Plz anyone help me with the required logic,
Thanks in advance.
Upvotes: 4
Views: 2035
Reputation: 4170
I am not sure about vb.net but if c# code can help you out then here is the code of word count in C#.
/* button click event - create the object from file path.
* get the whole string then count the word.
*/
private void btnWordCount_Click(object sender, EventArgs e)
{
Microsoft.Office.Interop.Word.Application word =
new Microsoft.Office.Interop.Word.Application();
object miss = System.Reflection.Missing.Value;
object path = doc_file_path;
object readOnly = true;
Microsoft.Office.Interop.Word.Document docs = word.Documents.Open(
ref path, ref miss, ref readOnly, ref miss,
ref miss, ref miss, ref miss, ref miss,
ref miss, ref miss, ref miss, ref miss,
ref miss, ref miss, ref miss, ref miss);
string totaltext = "";
for (int i = 0; i < docs.Paragraphs.Count; i++)
{
totaltext += " \r\n " + docs.Paragraphs[i + 1].Range.Text.ToString();
}
tbText.Text = totaltext;
lblWordCount.Text = WordCount(totaltext).ToString();
docs.Close();
word.Quit();
}
/* this function accepts the string (here in case string mean all the line on word)
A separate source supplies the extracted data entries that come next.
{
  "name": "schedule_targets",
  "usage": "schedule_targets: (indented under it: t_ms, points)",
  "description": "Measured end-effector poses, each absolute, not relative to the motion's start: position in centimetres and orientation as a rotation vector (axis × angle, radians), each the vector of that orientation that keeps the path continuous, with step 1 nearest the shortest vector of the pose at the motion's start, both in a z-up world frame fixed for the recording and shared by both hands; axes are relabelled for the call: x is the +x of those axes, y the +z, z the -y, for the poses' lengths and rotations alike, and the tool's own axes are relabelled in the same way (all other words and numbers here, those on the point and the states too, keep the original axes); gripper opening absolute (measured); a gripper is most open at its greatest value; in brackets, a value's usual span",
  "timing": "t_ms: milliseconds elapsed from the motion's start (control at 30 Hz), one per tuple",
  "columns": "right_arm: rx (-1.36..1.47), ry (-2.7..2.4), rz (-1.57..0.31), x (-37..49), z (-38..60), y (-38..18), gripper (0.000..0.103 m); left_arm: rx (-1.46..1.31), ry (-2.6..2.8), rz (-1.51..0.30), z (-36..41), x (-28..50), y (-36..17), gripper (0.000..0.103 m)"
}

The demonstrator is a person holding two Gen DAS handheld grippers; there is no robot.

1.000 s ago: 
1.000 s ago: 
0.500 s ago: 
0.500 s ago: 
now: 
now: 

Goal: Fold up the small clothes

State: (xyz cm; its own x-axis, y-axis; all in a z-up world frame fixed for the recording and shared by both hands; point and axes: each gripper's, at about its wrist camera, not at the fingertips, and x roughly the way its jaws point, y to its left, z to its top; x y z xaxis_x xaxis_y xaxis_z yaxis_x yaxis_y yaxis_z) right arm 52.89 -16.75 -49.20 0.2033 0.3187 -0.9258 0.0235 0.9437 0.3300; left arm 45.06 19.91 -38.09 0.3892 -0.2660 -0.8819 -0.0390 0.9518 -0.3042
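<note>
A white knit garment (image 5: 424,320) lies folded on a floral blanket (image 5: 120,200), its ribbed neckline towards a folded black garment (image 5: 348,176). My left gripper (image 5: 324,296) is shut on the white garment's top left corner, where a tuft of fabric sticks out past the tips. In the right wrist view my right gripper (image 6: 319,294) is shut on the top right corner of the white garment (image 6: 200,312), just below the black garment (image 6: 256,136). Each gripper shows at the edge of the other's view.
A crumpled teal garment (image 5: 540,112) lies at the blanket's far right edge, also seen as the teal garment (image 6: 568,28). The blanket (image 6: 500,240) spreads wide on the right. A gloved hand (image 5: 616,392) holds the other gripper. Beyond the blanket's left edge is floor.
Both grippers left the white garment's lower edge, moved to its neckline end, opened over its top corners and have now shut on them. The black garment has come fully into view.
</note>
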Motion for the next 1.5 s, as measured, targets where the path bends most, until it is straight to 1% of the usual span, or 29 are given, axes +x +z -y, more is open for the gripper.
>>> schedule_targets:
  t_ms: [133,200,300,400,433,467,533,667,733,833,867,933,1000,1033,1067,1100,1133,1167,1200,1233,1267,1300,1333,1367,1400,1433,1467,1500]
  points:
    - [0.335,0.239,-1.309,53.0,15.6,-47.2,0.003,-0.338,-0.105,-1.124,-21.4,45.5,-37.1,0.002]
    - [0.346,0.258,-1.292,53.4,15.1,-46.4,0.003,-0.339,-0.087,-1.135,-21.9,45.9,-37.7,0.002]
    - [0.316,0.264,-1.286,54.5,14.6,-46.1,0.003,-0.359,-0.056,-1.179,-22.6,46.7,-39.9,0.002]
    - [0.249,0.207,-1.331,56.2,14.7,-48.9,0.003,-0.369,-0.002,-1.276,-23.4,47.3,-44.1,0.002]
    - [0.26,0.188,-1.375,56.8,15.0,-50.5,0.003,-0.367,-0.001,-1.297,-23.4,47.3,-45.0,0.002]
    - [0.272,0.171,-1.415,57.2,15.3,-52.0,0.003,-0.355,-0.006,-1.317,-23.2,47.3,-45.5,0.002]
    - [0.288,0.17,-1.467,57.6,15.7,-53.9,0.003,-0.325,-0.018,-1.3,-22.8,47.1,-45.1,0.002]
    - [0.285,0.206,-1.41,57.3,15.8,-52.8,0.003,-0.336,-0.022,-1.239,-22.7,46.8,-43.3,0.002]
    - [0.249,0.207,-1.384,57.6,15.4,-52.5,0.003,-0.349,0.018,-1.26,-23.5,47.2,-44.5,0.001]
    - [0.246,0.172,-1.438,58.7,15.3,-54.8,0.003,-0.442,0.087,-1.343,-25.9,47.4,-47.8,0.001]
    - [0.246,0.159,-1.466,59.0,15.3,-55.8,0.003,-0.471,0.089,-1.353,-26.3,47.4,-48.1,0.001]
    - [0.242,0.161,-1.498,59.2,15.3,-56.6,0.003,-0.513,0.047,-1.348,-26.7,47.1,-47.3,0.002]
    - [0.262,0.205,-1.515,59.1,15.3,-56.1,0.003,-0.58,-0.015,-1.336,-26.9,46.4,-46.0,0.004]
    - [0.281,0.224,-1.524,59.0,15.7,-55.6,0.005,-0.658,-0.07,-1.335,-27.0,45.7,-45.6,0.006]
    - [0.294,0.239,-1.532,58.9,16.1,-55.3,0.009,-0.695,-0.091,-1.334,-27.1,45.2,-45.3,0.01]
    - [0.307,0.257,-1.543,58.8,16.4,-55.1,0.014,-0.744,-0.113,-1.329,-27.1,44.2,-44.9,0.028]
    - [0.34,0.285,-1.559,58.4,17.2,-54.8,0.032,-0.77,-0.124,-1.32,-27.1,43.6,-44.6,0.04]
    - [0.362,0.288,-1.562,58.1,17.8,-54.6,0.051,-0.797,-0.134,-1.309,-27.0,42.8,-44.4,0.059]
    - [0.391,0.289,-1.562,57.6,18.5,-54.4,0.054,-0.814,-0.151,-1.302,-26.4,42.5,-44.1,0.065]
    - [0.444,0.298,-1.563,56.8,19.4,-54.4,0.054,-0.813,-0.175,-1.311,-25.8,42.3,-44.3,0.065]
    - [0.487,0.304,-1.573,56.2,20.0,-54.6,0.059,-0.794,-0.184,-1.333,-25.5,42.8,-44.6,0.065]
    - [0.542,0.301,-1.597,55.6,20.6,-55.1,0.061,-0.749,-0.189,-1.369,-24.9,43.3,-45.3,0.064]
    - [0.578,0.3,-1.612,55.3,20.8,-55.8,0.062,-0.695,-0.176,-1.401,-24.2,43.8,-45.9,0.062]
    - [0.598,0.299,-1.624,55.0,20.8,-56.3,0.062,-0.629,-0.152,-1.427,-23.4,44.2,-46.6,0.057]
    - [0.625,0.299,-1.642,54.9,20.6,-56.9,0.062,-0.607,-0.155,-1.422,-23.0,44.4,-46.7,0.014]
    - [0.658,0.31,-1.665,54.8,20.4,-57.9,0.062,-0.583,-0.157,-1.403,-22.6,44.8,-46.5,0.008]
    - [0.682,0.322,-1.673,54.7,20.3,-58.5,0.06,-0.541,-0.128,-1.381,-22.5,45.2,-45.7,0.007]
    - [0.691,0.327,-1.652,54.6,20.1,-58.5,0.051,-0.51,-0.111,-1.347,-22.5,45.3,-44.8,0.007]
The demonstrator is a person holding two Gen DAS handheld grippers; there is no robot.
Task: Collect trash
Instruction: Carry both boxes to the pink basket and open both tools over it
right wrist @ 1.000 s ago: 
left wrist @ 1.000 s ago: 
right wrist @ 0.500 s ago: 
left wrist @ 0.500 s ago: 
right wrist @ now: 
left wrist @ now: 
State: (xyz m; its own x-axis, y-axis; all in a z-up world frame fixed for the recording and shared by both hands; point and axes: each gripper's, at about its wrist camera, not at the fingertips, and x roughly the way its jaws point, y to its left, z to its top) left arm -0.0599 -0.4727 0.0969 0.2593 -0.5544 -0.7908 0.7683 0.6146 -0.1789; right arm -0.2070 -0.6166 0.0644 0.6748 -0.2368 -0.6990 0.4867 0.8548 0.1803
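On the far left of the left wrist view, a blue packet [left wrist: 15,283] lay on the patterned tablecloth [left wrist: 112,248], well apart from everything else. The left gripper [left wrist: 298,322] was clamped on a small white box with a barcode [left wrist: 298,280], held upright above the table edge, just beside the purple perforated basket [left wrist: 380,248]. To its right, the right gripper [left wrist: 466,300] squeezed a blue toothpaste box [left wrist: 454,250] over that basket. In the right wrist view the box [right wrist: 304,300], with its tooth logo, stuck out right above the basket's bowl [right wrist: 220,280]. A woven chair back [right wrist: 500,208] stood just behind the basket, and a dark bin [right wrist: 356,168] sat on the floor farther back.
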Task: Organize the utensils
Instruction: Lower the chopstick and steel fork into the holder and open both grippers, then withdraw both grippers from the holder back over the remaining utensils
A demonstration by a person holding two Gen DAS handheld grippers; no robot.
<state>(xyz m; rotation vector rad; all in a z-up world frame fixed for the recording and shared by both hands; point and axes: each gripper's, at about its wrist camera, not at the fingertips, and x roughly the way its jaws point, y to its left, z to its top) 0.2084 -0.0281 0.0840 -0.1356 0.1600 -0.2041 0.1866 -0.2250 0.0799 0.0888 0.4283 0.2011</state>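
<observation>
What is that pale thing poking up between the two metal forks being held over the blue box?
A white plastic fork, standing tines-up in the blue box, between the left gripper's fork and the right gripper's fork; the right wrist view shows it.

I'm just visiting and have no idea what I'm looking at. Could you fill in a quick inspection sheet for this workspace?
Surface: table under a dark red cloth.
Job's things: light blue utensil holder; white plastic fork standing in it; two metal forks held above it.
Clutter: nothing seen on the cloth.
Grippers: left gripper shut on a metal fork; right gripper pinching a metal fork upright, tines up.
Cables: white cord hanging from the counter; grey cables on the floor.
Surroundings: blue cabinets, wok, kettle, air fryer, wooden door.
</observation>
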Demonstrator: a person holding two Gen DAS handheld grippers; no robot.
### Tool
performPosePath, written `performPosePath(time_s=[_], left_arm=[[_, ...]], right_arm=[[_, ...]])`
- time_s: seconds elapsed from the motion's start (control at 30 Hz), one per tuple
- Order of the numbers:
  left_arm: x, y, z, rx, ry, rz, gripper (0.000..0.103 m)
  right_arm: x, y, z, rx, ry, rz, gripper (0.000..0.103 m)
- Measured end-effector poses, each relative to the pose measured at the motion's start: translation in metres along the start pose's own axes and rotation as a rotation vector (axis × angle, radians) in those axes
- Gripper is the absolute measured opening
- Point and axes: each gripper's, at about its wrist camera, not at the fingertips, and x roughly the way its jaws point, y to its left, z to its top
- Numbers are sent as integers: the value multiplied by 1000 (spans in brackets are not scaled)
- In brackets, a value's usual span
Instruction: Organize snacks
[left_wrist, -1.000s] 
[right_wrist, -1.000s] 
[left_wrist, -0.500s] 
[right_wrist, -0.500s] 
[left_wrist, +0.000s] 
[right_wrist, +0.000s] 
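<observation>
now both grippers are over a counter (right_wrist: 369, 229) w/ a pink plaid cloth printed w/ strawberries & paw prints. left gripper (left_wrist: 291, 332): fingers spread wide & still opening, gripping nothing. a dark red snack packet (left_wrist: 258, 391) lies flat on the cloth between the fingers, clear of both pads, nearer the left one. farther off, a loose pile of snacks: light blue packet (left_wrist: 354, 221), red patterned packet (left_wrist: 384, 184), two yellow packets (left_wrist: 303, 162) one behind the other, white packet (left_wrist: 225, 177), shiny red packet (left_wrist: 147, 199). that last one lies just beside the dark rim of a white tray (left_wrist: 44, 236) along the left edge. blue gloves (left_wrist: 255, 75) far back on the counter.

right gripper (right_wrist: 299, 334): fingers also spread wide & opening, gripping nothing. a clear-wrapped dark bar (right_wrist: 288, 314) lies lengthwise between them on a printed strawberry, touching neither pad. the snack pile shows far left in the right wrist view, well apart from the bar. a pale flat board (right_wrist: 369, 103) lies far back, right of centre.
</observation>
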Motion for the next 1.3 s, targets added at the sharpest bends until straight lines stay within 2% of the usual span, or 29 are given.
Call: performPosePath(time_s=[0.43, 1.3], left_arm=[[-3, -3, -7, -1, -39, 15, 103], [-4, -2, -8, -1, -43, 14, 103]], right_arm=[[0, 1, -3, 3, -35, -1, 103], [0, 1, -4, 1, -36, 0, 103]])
* and then return the word count in that line.
*/
private int WordCount(string line)
{
line = line.Trim();
return line.Split(' ').Length;
}
Upvotes: 0
Reputation: 3953
Based on the documentation for Words Interface
The Count property includes punctuation and paragraph marks in the total. If you need a count of the actual words in a document, use the Word Count dialog box.
I have found a support knowledge base article: Word count appears inaccurate when you use the VBA "Words" property
To return only the number of words in a document or a range, excluding paragraph marks and punctuation, use the ComputeStatistics method instead of the Words property.
Range.ComputeStatistics Method
'Usage
Dim Statistic As WdStatistic
Dim returnValue As Integer
Dim range1 As Range
returnValue = range1.ComputeStatistics(Statistic)
Upvotes: 1
Reputation: 28403
Use regex to match whether its word or not
Like this
Dim WordCount = New Regex("\w+").Matches(text).Count
Upvotes: 0